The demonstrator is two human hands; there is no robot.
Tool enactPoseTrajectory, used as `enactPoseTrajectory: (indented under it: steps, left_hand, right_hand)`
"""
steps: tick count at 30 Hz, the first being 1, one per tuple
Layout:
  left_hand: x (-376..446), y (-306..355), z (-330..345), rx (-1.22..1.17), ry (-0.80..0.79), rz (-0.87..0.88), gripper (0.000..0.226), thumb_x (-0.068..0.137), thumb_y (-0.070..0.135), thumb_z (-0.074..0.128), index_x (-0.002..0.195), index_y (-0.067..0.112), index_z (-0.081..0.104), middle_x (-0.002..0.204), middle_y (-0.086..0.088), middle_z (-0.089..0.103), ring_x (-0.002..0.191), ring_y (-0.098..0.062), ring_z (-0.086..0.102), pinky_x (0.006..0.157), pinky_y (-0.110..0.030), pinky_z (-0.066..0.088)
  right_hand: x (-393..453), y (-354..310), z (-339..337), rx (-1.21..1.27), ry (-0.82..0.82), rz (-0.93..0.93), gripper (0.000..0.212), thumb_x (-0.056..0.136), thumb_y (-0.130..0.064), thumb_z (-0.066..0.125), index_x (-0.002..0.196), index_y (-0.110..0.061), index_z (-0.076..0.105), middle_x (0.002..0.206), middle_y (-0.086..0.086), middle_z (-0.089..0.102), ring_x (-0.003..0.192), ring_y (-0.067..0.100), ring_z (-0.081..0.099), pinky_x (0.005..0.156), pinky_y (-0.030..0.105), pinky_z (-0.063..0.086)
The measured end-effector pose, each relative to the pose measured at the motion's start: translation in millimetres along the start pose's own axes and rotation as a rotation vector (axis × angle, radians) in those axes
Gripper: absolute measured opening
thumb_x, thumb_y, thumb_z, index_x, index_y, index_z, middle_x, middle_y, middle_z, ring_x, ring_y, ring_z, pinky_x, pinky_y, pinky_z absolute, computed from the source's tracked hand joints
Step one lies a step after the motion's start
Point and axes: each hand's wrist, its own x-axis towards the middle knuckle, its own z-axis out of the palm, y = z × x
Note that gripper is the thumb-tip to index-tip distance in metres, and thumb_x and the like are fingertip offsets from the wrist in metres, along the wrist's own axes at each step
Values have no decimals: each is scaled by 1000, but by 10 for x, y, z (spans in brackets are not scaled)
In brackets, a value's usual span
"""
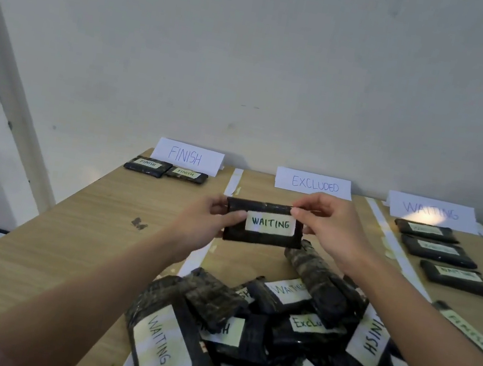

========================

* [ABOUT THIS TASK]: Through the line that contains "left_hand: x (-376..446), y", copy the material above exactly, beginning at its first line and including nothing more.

* [RESULT OF THIS EXERCISE]:
The demonstrator is two human hands; there is no robot.
Tool enactPoseTrajectory, used as `enactPoseTrajectory: (indented under it: steps, left_hand, right_hand)`
"""
steps: tick count at 30 Hz, the first being 1, one per tuple
Layout:
  left_hand: x (-376..446), y (-306..355), z (-330..345), rx (-1.22..1.17), ry (-0.80..0.79), rz (-0.87..0.88), gripper (0.000..0.226), thumb_x (-0.068..0.137), thumb_y (-0.070..0.135), thumb_z (-0.074..0.128), index_x (-0.002..0.195), index_y (-0.067..0.112), index_z (-0.081..0.104), middle_x (-0.002..0.204), middle_y (-0.086..0.088), middle_z (-0.089..0.103), ring_x (-0.002..0.191), ring_y (-0.098..0.062), ring_z (-0.086..0.102), pinky_x (0.006..0.157), pinky_y (-0.110..0.030), pinky_z (-0.066..0.088)

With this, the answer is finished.